Originally developed by Rich Carlson and the Internet2 team, M-Lab has hosted NDT since M-Lab began in 2009, and helped maintain and develop NDT for most of its history on the M-Lab platform. Over the last decade, there are three primary themes that have driven the evolution of NDT: standard kernel instrumentation, advances in TCP congestion control, and protocols and ports to support more clients.
The following table summarizes the changes in each protocol upgrade beginning with ndt3 in 2009.
 Upload measurements use the TCP congestion control algorithm of the client.
Changes in Kernel Instrumentation
In November 2019, M-Lab completed a platform upgrade that, amongst several other updates, enabled Linux standard TCP_INFO kernel instrumentation instead of web100 metrics. This instrumentation is what informs the detailed download, upload, and latency metrics that are reported to the user and publicly archived in the BigQuery dataset. Although web100 provided richer TCP instrumentation in some cases, it was not compatible with modern kernels, making it a barrier to upgrading the platform. By moving to TCP_INFO, we enable external reachers to exactly replicate our methods, and to track upgrades to TCP, including using TCP BBR in ndt7. For the most important instruments, web100 and TCP_INFO are identical. We are still investigating methods for estimating some of the historical web100 instruments from archived TCP_INFO data.
- Can we provide mappings of web100 data to TCP_INFO? If so, which metrics are the most significant to map?
- Every past and future kernel change affects some measurements. How do we weigh the value of staying current, relative to changes in the data?
Figure 1: Instrumentation for NDT measurements started with web100 through 2019 when the platform switched to tcp_info.
Changes in TCP Congestion Control
NDT uses TCP to measure the single-stream performance of a connection’s capacity for bulk transport, as defined by IETF RFC 3148. Single stream connections are the basic network building block for most applications. TCP performance is determined by the congestion control and recovery algorithms that govern data transmission. These algorithms use partial information about the state of the network to decide what data to send and when. The effectiveness of these algorithms determines TCP’s ability to efficiently fill the network.
Until 2019, all NDT measurements used TCP Reno, owing to the original NDT design.
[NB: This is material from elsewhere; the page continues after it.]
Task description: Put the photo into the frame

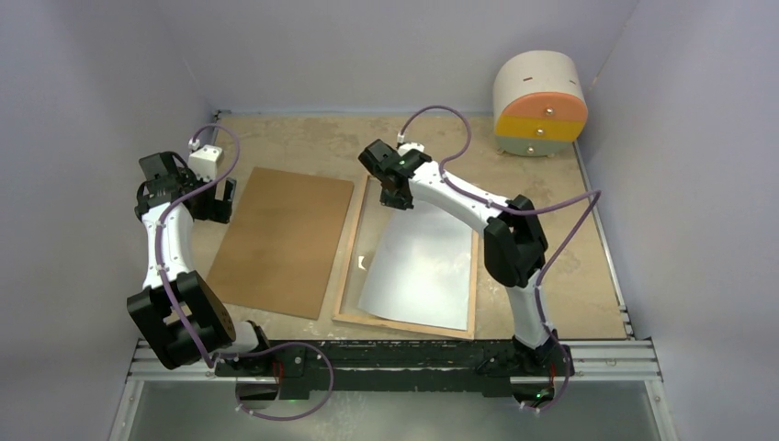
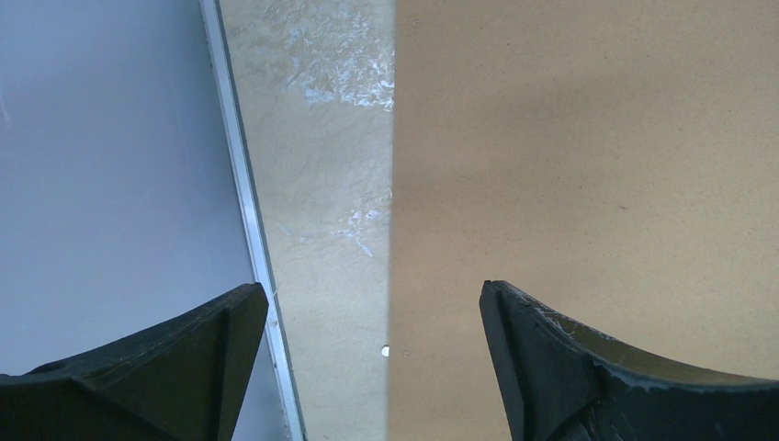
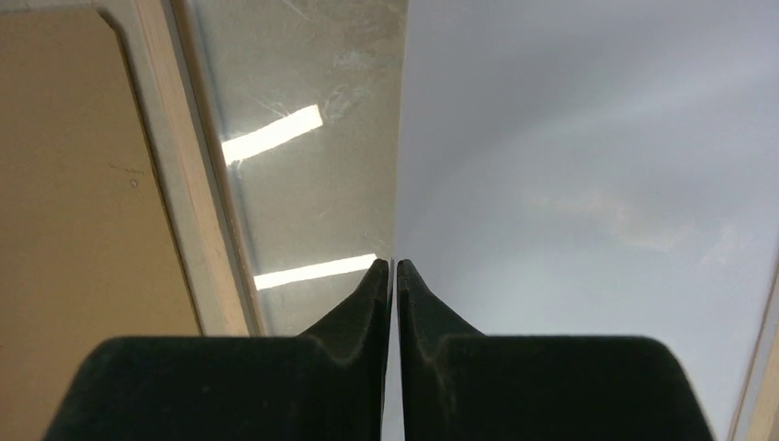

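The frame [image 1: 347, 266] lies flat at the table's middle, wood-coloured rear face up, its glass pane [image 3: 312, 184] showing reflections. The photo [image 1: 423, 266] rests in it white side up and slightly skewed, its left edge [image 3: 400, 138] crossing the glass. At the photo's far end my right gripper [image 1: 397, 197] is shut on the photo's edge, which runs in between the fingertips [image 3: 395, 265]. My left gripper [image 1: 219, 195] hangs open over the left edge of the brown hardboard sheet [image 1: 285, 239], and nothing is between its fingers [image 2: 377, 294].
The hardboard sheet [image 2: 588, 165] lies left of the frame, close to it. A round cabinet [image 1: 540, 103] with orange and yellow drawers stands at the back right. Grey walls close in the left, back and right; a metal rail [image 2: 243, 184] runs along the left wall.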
Since 2019, ndt5 has used TCP Cubic for all measurements. Earlier TCP routinely failed to fill the newest, fastest networks, adversely affecting application performance. Multiple streams is a common strategy to workaround legacy TCP performance limitations. TCP BBR overcomes many of these limitations. And, beginning in July 2019, we are supporting the migration of NDT clients to the ndt7 protocol, which uses BBR. In all cases, NDT faithfully reports client performance as a function of the version of TCP that it is based on. We are planning a future post on the impact of TCP evolution on M-Lab data.
- Under what conditions are TCP Reno (ndt3&ndt4) and TCP Cubic (ndt5) measurements comparable? TCP Cubic and TCP BBR (ndt7)?
- Can M-Lab’s BBR measurement be used to inform the wider community of its importance?
Figure 2: TCP Congestion Control for download measurements used Reno until 2019 when the platform switched to Cubic by default. The ndt7 protocol uses BBR.
Changes in Protocol and Ports
The original NDT server supported a single protocol (ndt3, aka “raw”) and used independent control (3001) and measurement ports (random) to orchestrate a download test. In 2016, M-Lab sponsored the addition of secure websocket support to the NDT protocol to support measurements from browsers (ndt4, aka “websocket”).
Like ndt3, the ndt4 protocol used independent control (3010) and measurement ports (random) running on non-standard TCP ports. The ndt5 protocol continued to support ndt3 and ndt4 clients to provide backward compatibility during the platform and kernel upgrade.
Unfortunately, in many environments, non-standard ports are blocked, which prevents NDT measurements. The new ndt7 protocol uses standard HTTP ports (80, 443) and a single TCP websocket connection for measurements. This simplification is expected to allow simpler implementations and measurements from more clients throughout the Internet.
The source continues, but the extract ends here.